PLoS One. 2013 May 22;8(5):e63754. doi: 10.1371/journal.pone.0063754. Print 2013.
To understand fully cell behaviour, biologists are making progress towards cataloguing the functional elements in the human genome and characterising their roles across a variety of tissues and conditions. Yet, functional information - either experimentally validated or computationally inferred by similarity - remains completely missing for approximately 30% of human proteins. FFPred was initially developed to bridge this gap by targeting sequences with distant or no homologues of known function and by exploiting clear patterns of intrinsic disorder associated with particular molecular activities and biological processes. Here, we present an updated and improved version, which builds on larger datasets of protein sequences and annotations, and uses updated component feature predictors as well as revised training procedures. FFPred 2.0 includes support vector regression models for the prediction of 442 Gene Ontology (GO) terms, which largely expand the coverage of the ontology and of the biological process category in particular. The GO term list mainly revolves around macromolecular interactions and their role in regulatory, signalling, developmental and metabolic processes. Benchmarking experiments on newly annotated proteins show that FFPred 2.0 provides more accurate functional assignments than its predecessor and the ProtFun server do; also, its assignments can complement information obtained using BLAST-based transfer of annotations, improving especially prediction in the biological process category. Furthermore, FFPred 2.0 can be used to annotate proteins belonging to several eukaryotic organisms with a limited decrease in prediction quality. We illustrate all these points through the use of both precision-recall plots and of the COGIC scores, which we recently proposed as an alternative numerical evaluation measure of function prediction accuracy.

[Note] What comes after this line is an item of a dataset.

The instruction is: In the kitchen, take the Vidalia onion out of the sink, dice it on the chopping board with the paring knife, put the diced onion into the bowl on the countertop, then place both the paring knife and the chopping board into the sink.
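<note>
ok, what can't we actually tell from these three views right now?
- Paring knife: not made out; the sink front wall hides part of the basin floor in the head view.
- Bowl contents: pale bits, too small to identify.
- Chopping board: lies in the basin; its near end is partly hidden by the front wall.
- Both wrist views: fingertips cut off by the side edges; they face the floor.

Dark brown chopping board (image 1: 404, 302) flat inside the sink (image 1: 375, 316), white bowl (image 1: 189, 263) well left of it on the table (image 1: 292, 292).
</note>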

为了全面理解细胞行为,生物学家正在努力对人类基因组中的功能元件进行编目,并在各种组织和条件下对其功能进行描述。然而,大约有 30%的人类蛋白质的功能信息(无论是通过实验验证还是通过相似性计算推断的)仍然完全缺失。FFPred 最初是为了弥补这一空白而开发的,它的目标是针对那些具有已知功能的远缘或无同源序列,并利用与特定分子活性和生物过程相关的明显的无序结构模式。在这里,我们提出了一个更新和改进的版本,该版本基于更大的蛋白质序列和注释数据集,并使用更新的组件特征预测器以及修订的训练程序。FFPred 2.0 包括 442 个基因本体 (GO) 术语的支持向量回归模型预测,这在很大程度上扩大了本体的覆盖范围,特别是生物过程类别。GO 术语列表主要围绕着大分子相互作用及其在调节、信号转导、发育和代谢过程中的作用。对新注释蛋白质的基准测试实验表明,FFPred 2.0 提供的功能分配比其前身和 ProtFun 服务器更准确;此外,其分配可以补充使用基于 BLAST 的注释转移获得的信息,特别是在生物过程类别中。此外,FFPred 2.0 可以用于对属于几个真核生物的蛋白质进行注释,而预测质量的下降有限。我们通过使用精度-召回图和 COGIC 分数来说明所有这些点,我们最近提出 COGIC 分数作为功能预测准确性的替代数值评估指标。